今日、「なんで写真を始めたの?」って聞かれて、Kさんのことを思い出した。
あの頃わたしが撮っていた「のりさんとわたし」という作品を褒めてくれたのは、Kさんだけだった。
癌になって、亡くなってしまったけれど。
「君の写真に、惚れたんだよね」
そう言って、照れくさそうに横を向いた。
あれは名古屋から東京に向かう新幹線の中だった。
誰かに理解されよう、とか、これは価値あることだろうか、とか、ましてや賞を狙ってやろうとか、そういうことを考えてるうちは、きっとダメなんだろうと思う。
あの頃のわたしは、Kさんのその一言だけで、充分だった。
その後「のりさんとわたし」はCanon写真新世紀で佳作をとり、一応、日の目をみた。
自分は何をやりたいのか、悶々とする日が続いている。
軽い悶々も含めれば、かれこれ3~4年。いや、4~5年かも。
いまだ、見つけられずにいる。
わたしは臆病者で、中途半端で、求めてばかりの人間だと、「のりさんとわたし」をつくる過程でも、確か思い知ったはずだった。

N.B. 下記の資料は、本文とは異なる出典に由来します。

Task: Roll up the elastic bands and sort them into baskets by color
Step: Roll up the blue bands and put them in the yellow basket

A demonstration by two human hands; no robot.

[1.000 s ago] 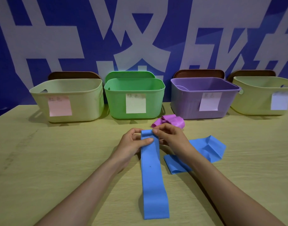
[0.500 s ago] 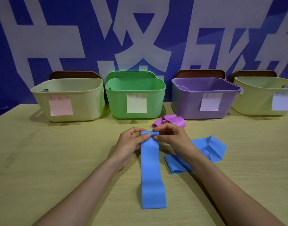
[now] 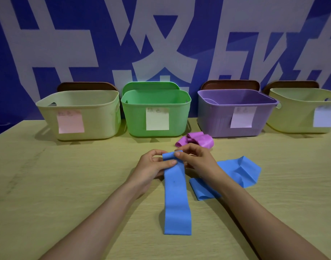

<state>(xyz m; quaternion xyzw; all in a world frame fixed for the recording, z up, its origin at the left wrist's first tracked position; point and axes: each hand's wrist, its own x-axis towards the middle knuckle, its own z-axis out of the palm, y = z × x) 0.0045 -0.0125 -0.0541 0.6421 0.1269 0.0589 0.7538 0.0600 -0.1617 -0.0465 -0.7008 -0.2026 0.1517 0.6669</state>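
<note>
A long blue elastic band point(image 3: 176, 201) lies lengthwise on the wooden table, its far end curled into a small roll. My left hand point(image 3: 153, 168) and my right hand point(image 3: 197, 160) pinch that rolled end from either side. A second blue band point(image 3: 234, 174) lies crumpled just right of my right hand. A purple band point(image 3: 196, 140) lies bunched beyond my hands, in front of the purple basket point(image 3: 222, 126). A green basket point(image 3: 136, 117) stands left of the purple one.
Two pale yellow baskets stand at the row's ends, one at the left point(image 3: 97, 117) and one at the far right point(image 3: 295, 117). Each basket carries a paper label. A blue wall with white characters rises right behind the baskets.
The rolled end has grown a little and the band's near end has slid away from me, so less flat band lies on the table. Both hands stay at the far end.
</note>
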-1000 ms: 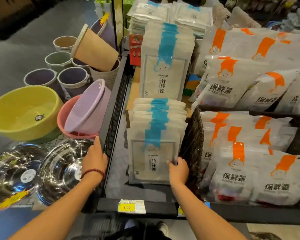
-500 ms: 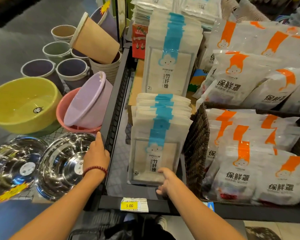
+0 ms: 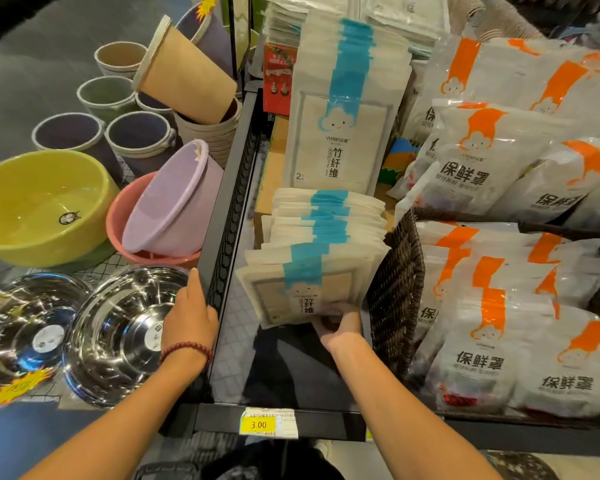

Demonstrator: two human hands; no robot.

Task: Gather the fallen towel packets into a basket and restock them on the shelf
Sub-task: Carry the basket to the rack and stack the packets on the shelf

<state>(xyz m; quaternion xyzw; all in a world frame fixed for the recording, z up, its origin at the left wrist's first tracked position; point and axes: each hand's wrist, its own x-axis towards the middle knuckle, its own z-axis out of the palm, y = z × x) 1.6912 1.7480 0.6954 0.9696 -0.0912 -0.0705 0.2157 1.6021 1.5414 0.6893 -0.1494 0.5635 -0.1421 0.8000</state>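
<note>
Two hands were restocking: the right hand [image 3: 338, 327] gripped the leaning towel packets [image 3: 305, 282] by their lower edge on the shelf [image 3: 291, 368] beside the basket [image 3: 399, 282]; the left hand [image 3: 187, 315] rested straight-fingered on the rail [image 3: 222, 220]. Squaring the stack upright looked the likely next move.

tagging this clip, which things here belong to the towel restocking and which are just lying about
Job: front stack of blue-striped towel packets, gripped by the right hand; rear stack of the same; left hand on the shelf's side rail.
Lying about: wicker basket of orange-striped packs; yellow basin; steel bowls.
</note>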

そのことを、一連の作品の中で表現したんだった。そういえば。
そのためにわたしはヌードになり、カメラを自分に向けて、撮ったんだ。
セルフヌードが流行っていたこともあったけれど、自問自答した結果、やはりヌードの写真は外せなかった。
のりさんとわたしの葛藤の記録を残すことに、とにかく必至だったから。
いま。
わたしはのりさんのヘルパーを外れ、Kさんもいなくなって、それでも一応、社会人ぶって毎日を過ごしている。
カメラは続けているけれど、作品はつくっていない。
カメラは仕事の道具で、趣味や自己表現だとはあまり思っていない。
だけどふとKさんを思い出したら、また、何にもとらわれないで、自分の思うままに、やってみたくなった。
自信はないけれど、もしかしたら、また途中で自信が生まれてくるかもしれないし。
どうせ自由奔放に生きてるんだから、今さら怖がったって仕方ないんだし。
このまま心が無になっていったら、もっと、原点に戻れるような気がする。
Kさん、ありがとう。
わたしの中で生きていてくれて。